Montag, Oktober 31, 2005

Bernanke and Targets...

Jeffrey Garten in today's FT gave me the impetus to write this. He correctly points out that Bernanke will have not merely the usual challenges in filling Greenspan's shoes - a tough enough challenge as is - but that he's gonna be faced with unknown challenges that will really put pressure on him to perform, but without the decades of experience in financial markets that Greenspan has. And that this is the real challenge for whoever is the Fed chairman.

We've had an enormously effective Chairman of the Fed over the last 18 years. Why has he been so successful?

Two reasons: first, Greenspan understood how the markets work, which is 75% psychology and 25% fundamentals. Second, he clearly states his policies in extremely careful wording to let the markets know what his concerns are, but has never stated any explicit goal.

Why has this been successdul? I think it's mostly the latter reason: never stating an explicit goal. He's never said "inflation should be at n%", he's never said "M2 should grow by n%". He's been criticized for this: lots and lots of people have been severely frustrated because they can't second-guess him.
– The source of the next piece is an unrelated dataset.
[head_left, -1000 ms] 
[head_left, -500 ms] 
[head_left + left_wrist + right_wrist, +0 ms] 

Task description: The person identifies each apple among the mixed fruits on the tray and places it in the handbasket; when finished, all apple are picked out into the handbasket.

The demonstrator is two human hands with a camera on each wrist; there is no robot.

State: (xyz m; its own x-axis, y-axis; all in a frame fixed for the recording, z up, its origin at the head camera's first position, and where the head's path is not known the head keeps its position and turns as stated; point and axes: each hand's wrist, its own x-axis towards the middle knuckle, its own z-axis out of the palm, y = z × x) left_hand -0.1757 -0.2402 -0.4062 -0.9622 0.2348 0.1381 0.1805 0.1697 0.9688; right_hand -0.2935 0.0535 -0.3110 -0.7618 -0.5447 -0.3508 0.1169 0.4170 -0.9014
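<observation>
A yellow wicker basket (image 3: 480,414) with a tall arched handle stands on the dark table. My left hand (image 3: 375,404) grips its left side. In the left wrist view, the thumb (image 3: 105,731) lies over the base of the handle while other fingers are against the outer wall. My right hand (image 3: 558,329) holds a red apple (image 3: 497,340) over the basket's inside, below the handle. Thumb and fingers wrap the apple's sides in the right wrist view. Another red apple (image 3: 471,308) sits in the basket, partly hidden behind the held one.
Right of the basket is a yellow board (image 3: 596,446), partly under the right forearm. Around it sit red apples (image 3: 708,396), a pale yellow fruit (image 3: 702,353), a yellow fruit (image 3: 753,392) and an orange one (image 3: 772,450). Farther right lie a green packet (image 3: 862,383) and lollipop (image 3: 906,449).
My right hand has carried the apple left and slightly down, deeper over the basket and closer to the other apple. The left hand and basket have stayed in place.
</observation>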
And they haven't been able to second-guess him because Greenspan is deliberately vague about his explicit goals.

Greenspan has been so successful because he doesn't tell everyone what he is doing: he leaves his options open. He's like the CEO of a company that refuses to tell analysts that growth for a company should be 10% for the next year. Telling analysts that you're going to have 10% growth means that you are setting yourself up for a fall when growth comes in at 9.2%: your stock will plummet because it hasn't met analysts' expectations.

And now we are getting a whiz kid who is more than happy to tell people what his goals will be: he will start setting inflation targets.

While this will make plenty of pundits happy, giving them something to write about. But it also means that the Fed will be held accountable for its explicit inflation targets, regardless of the reasons for making them and missing them. And he will miss them.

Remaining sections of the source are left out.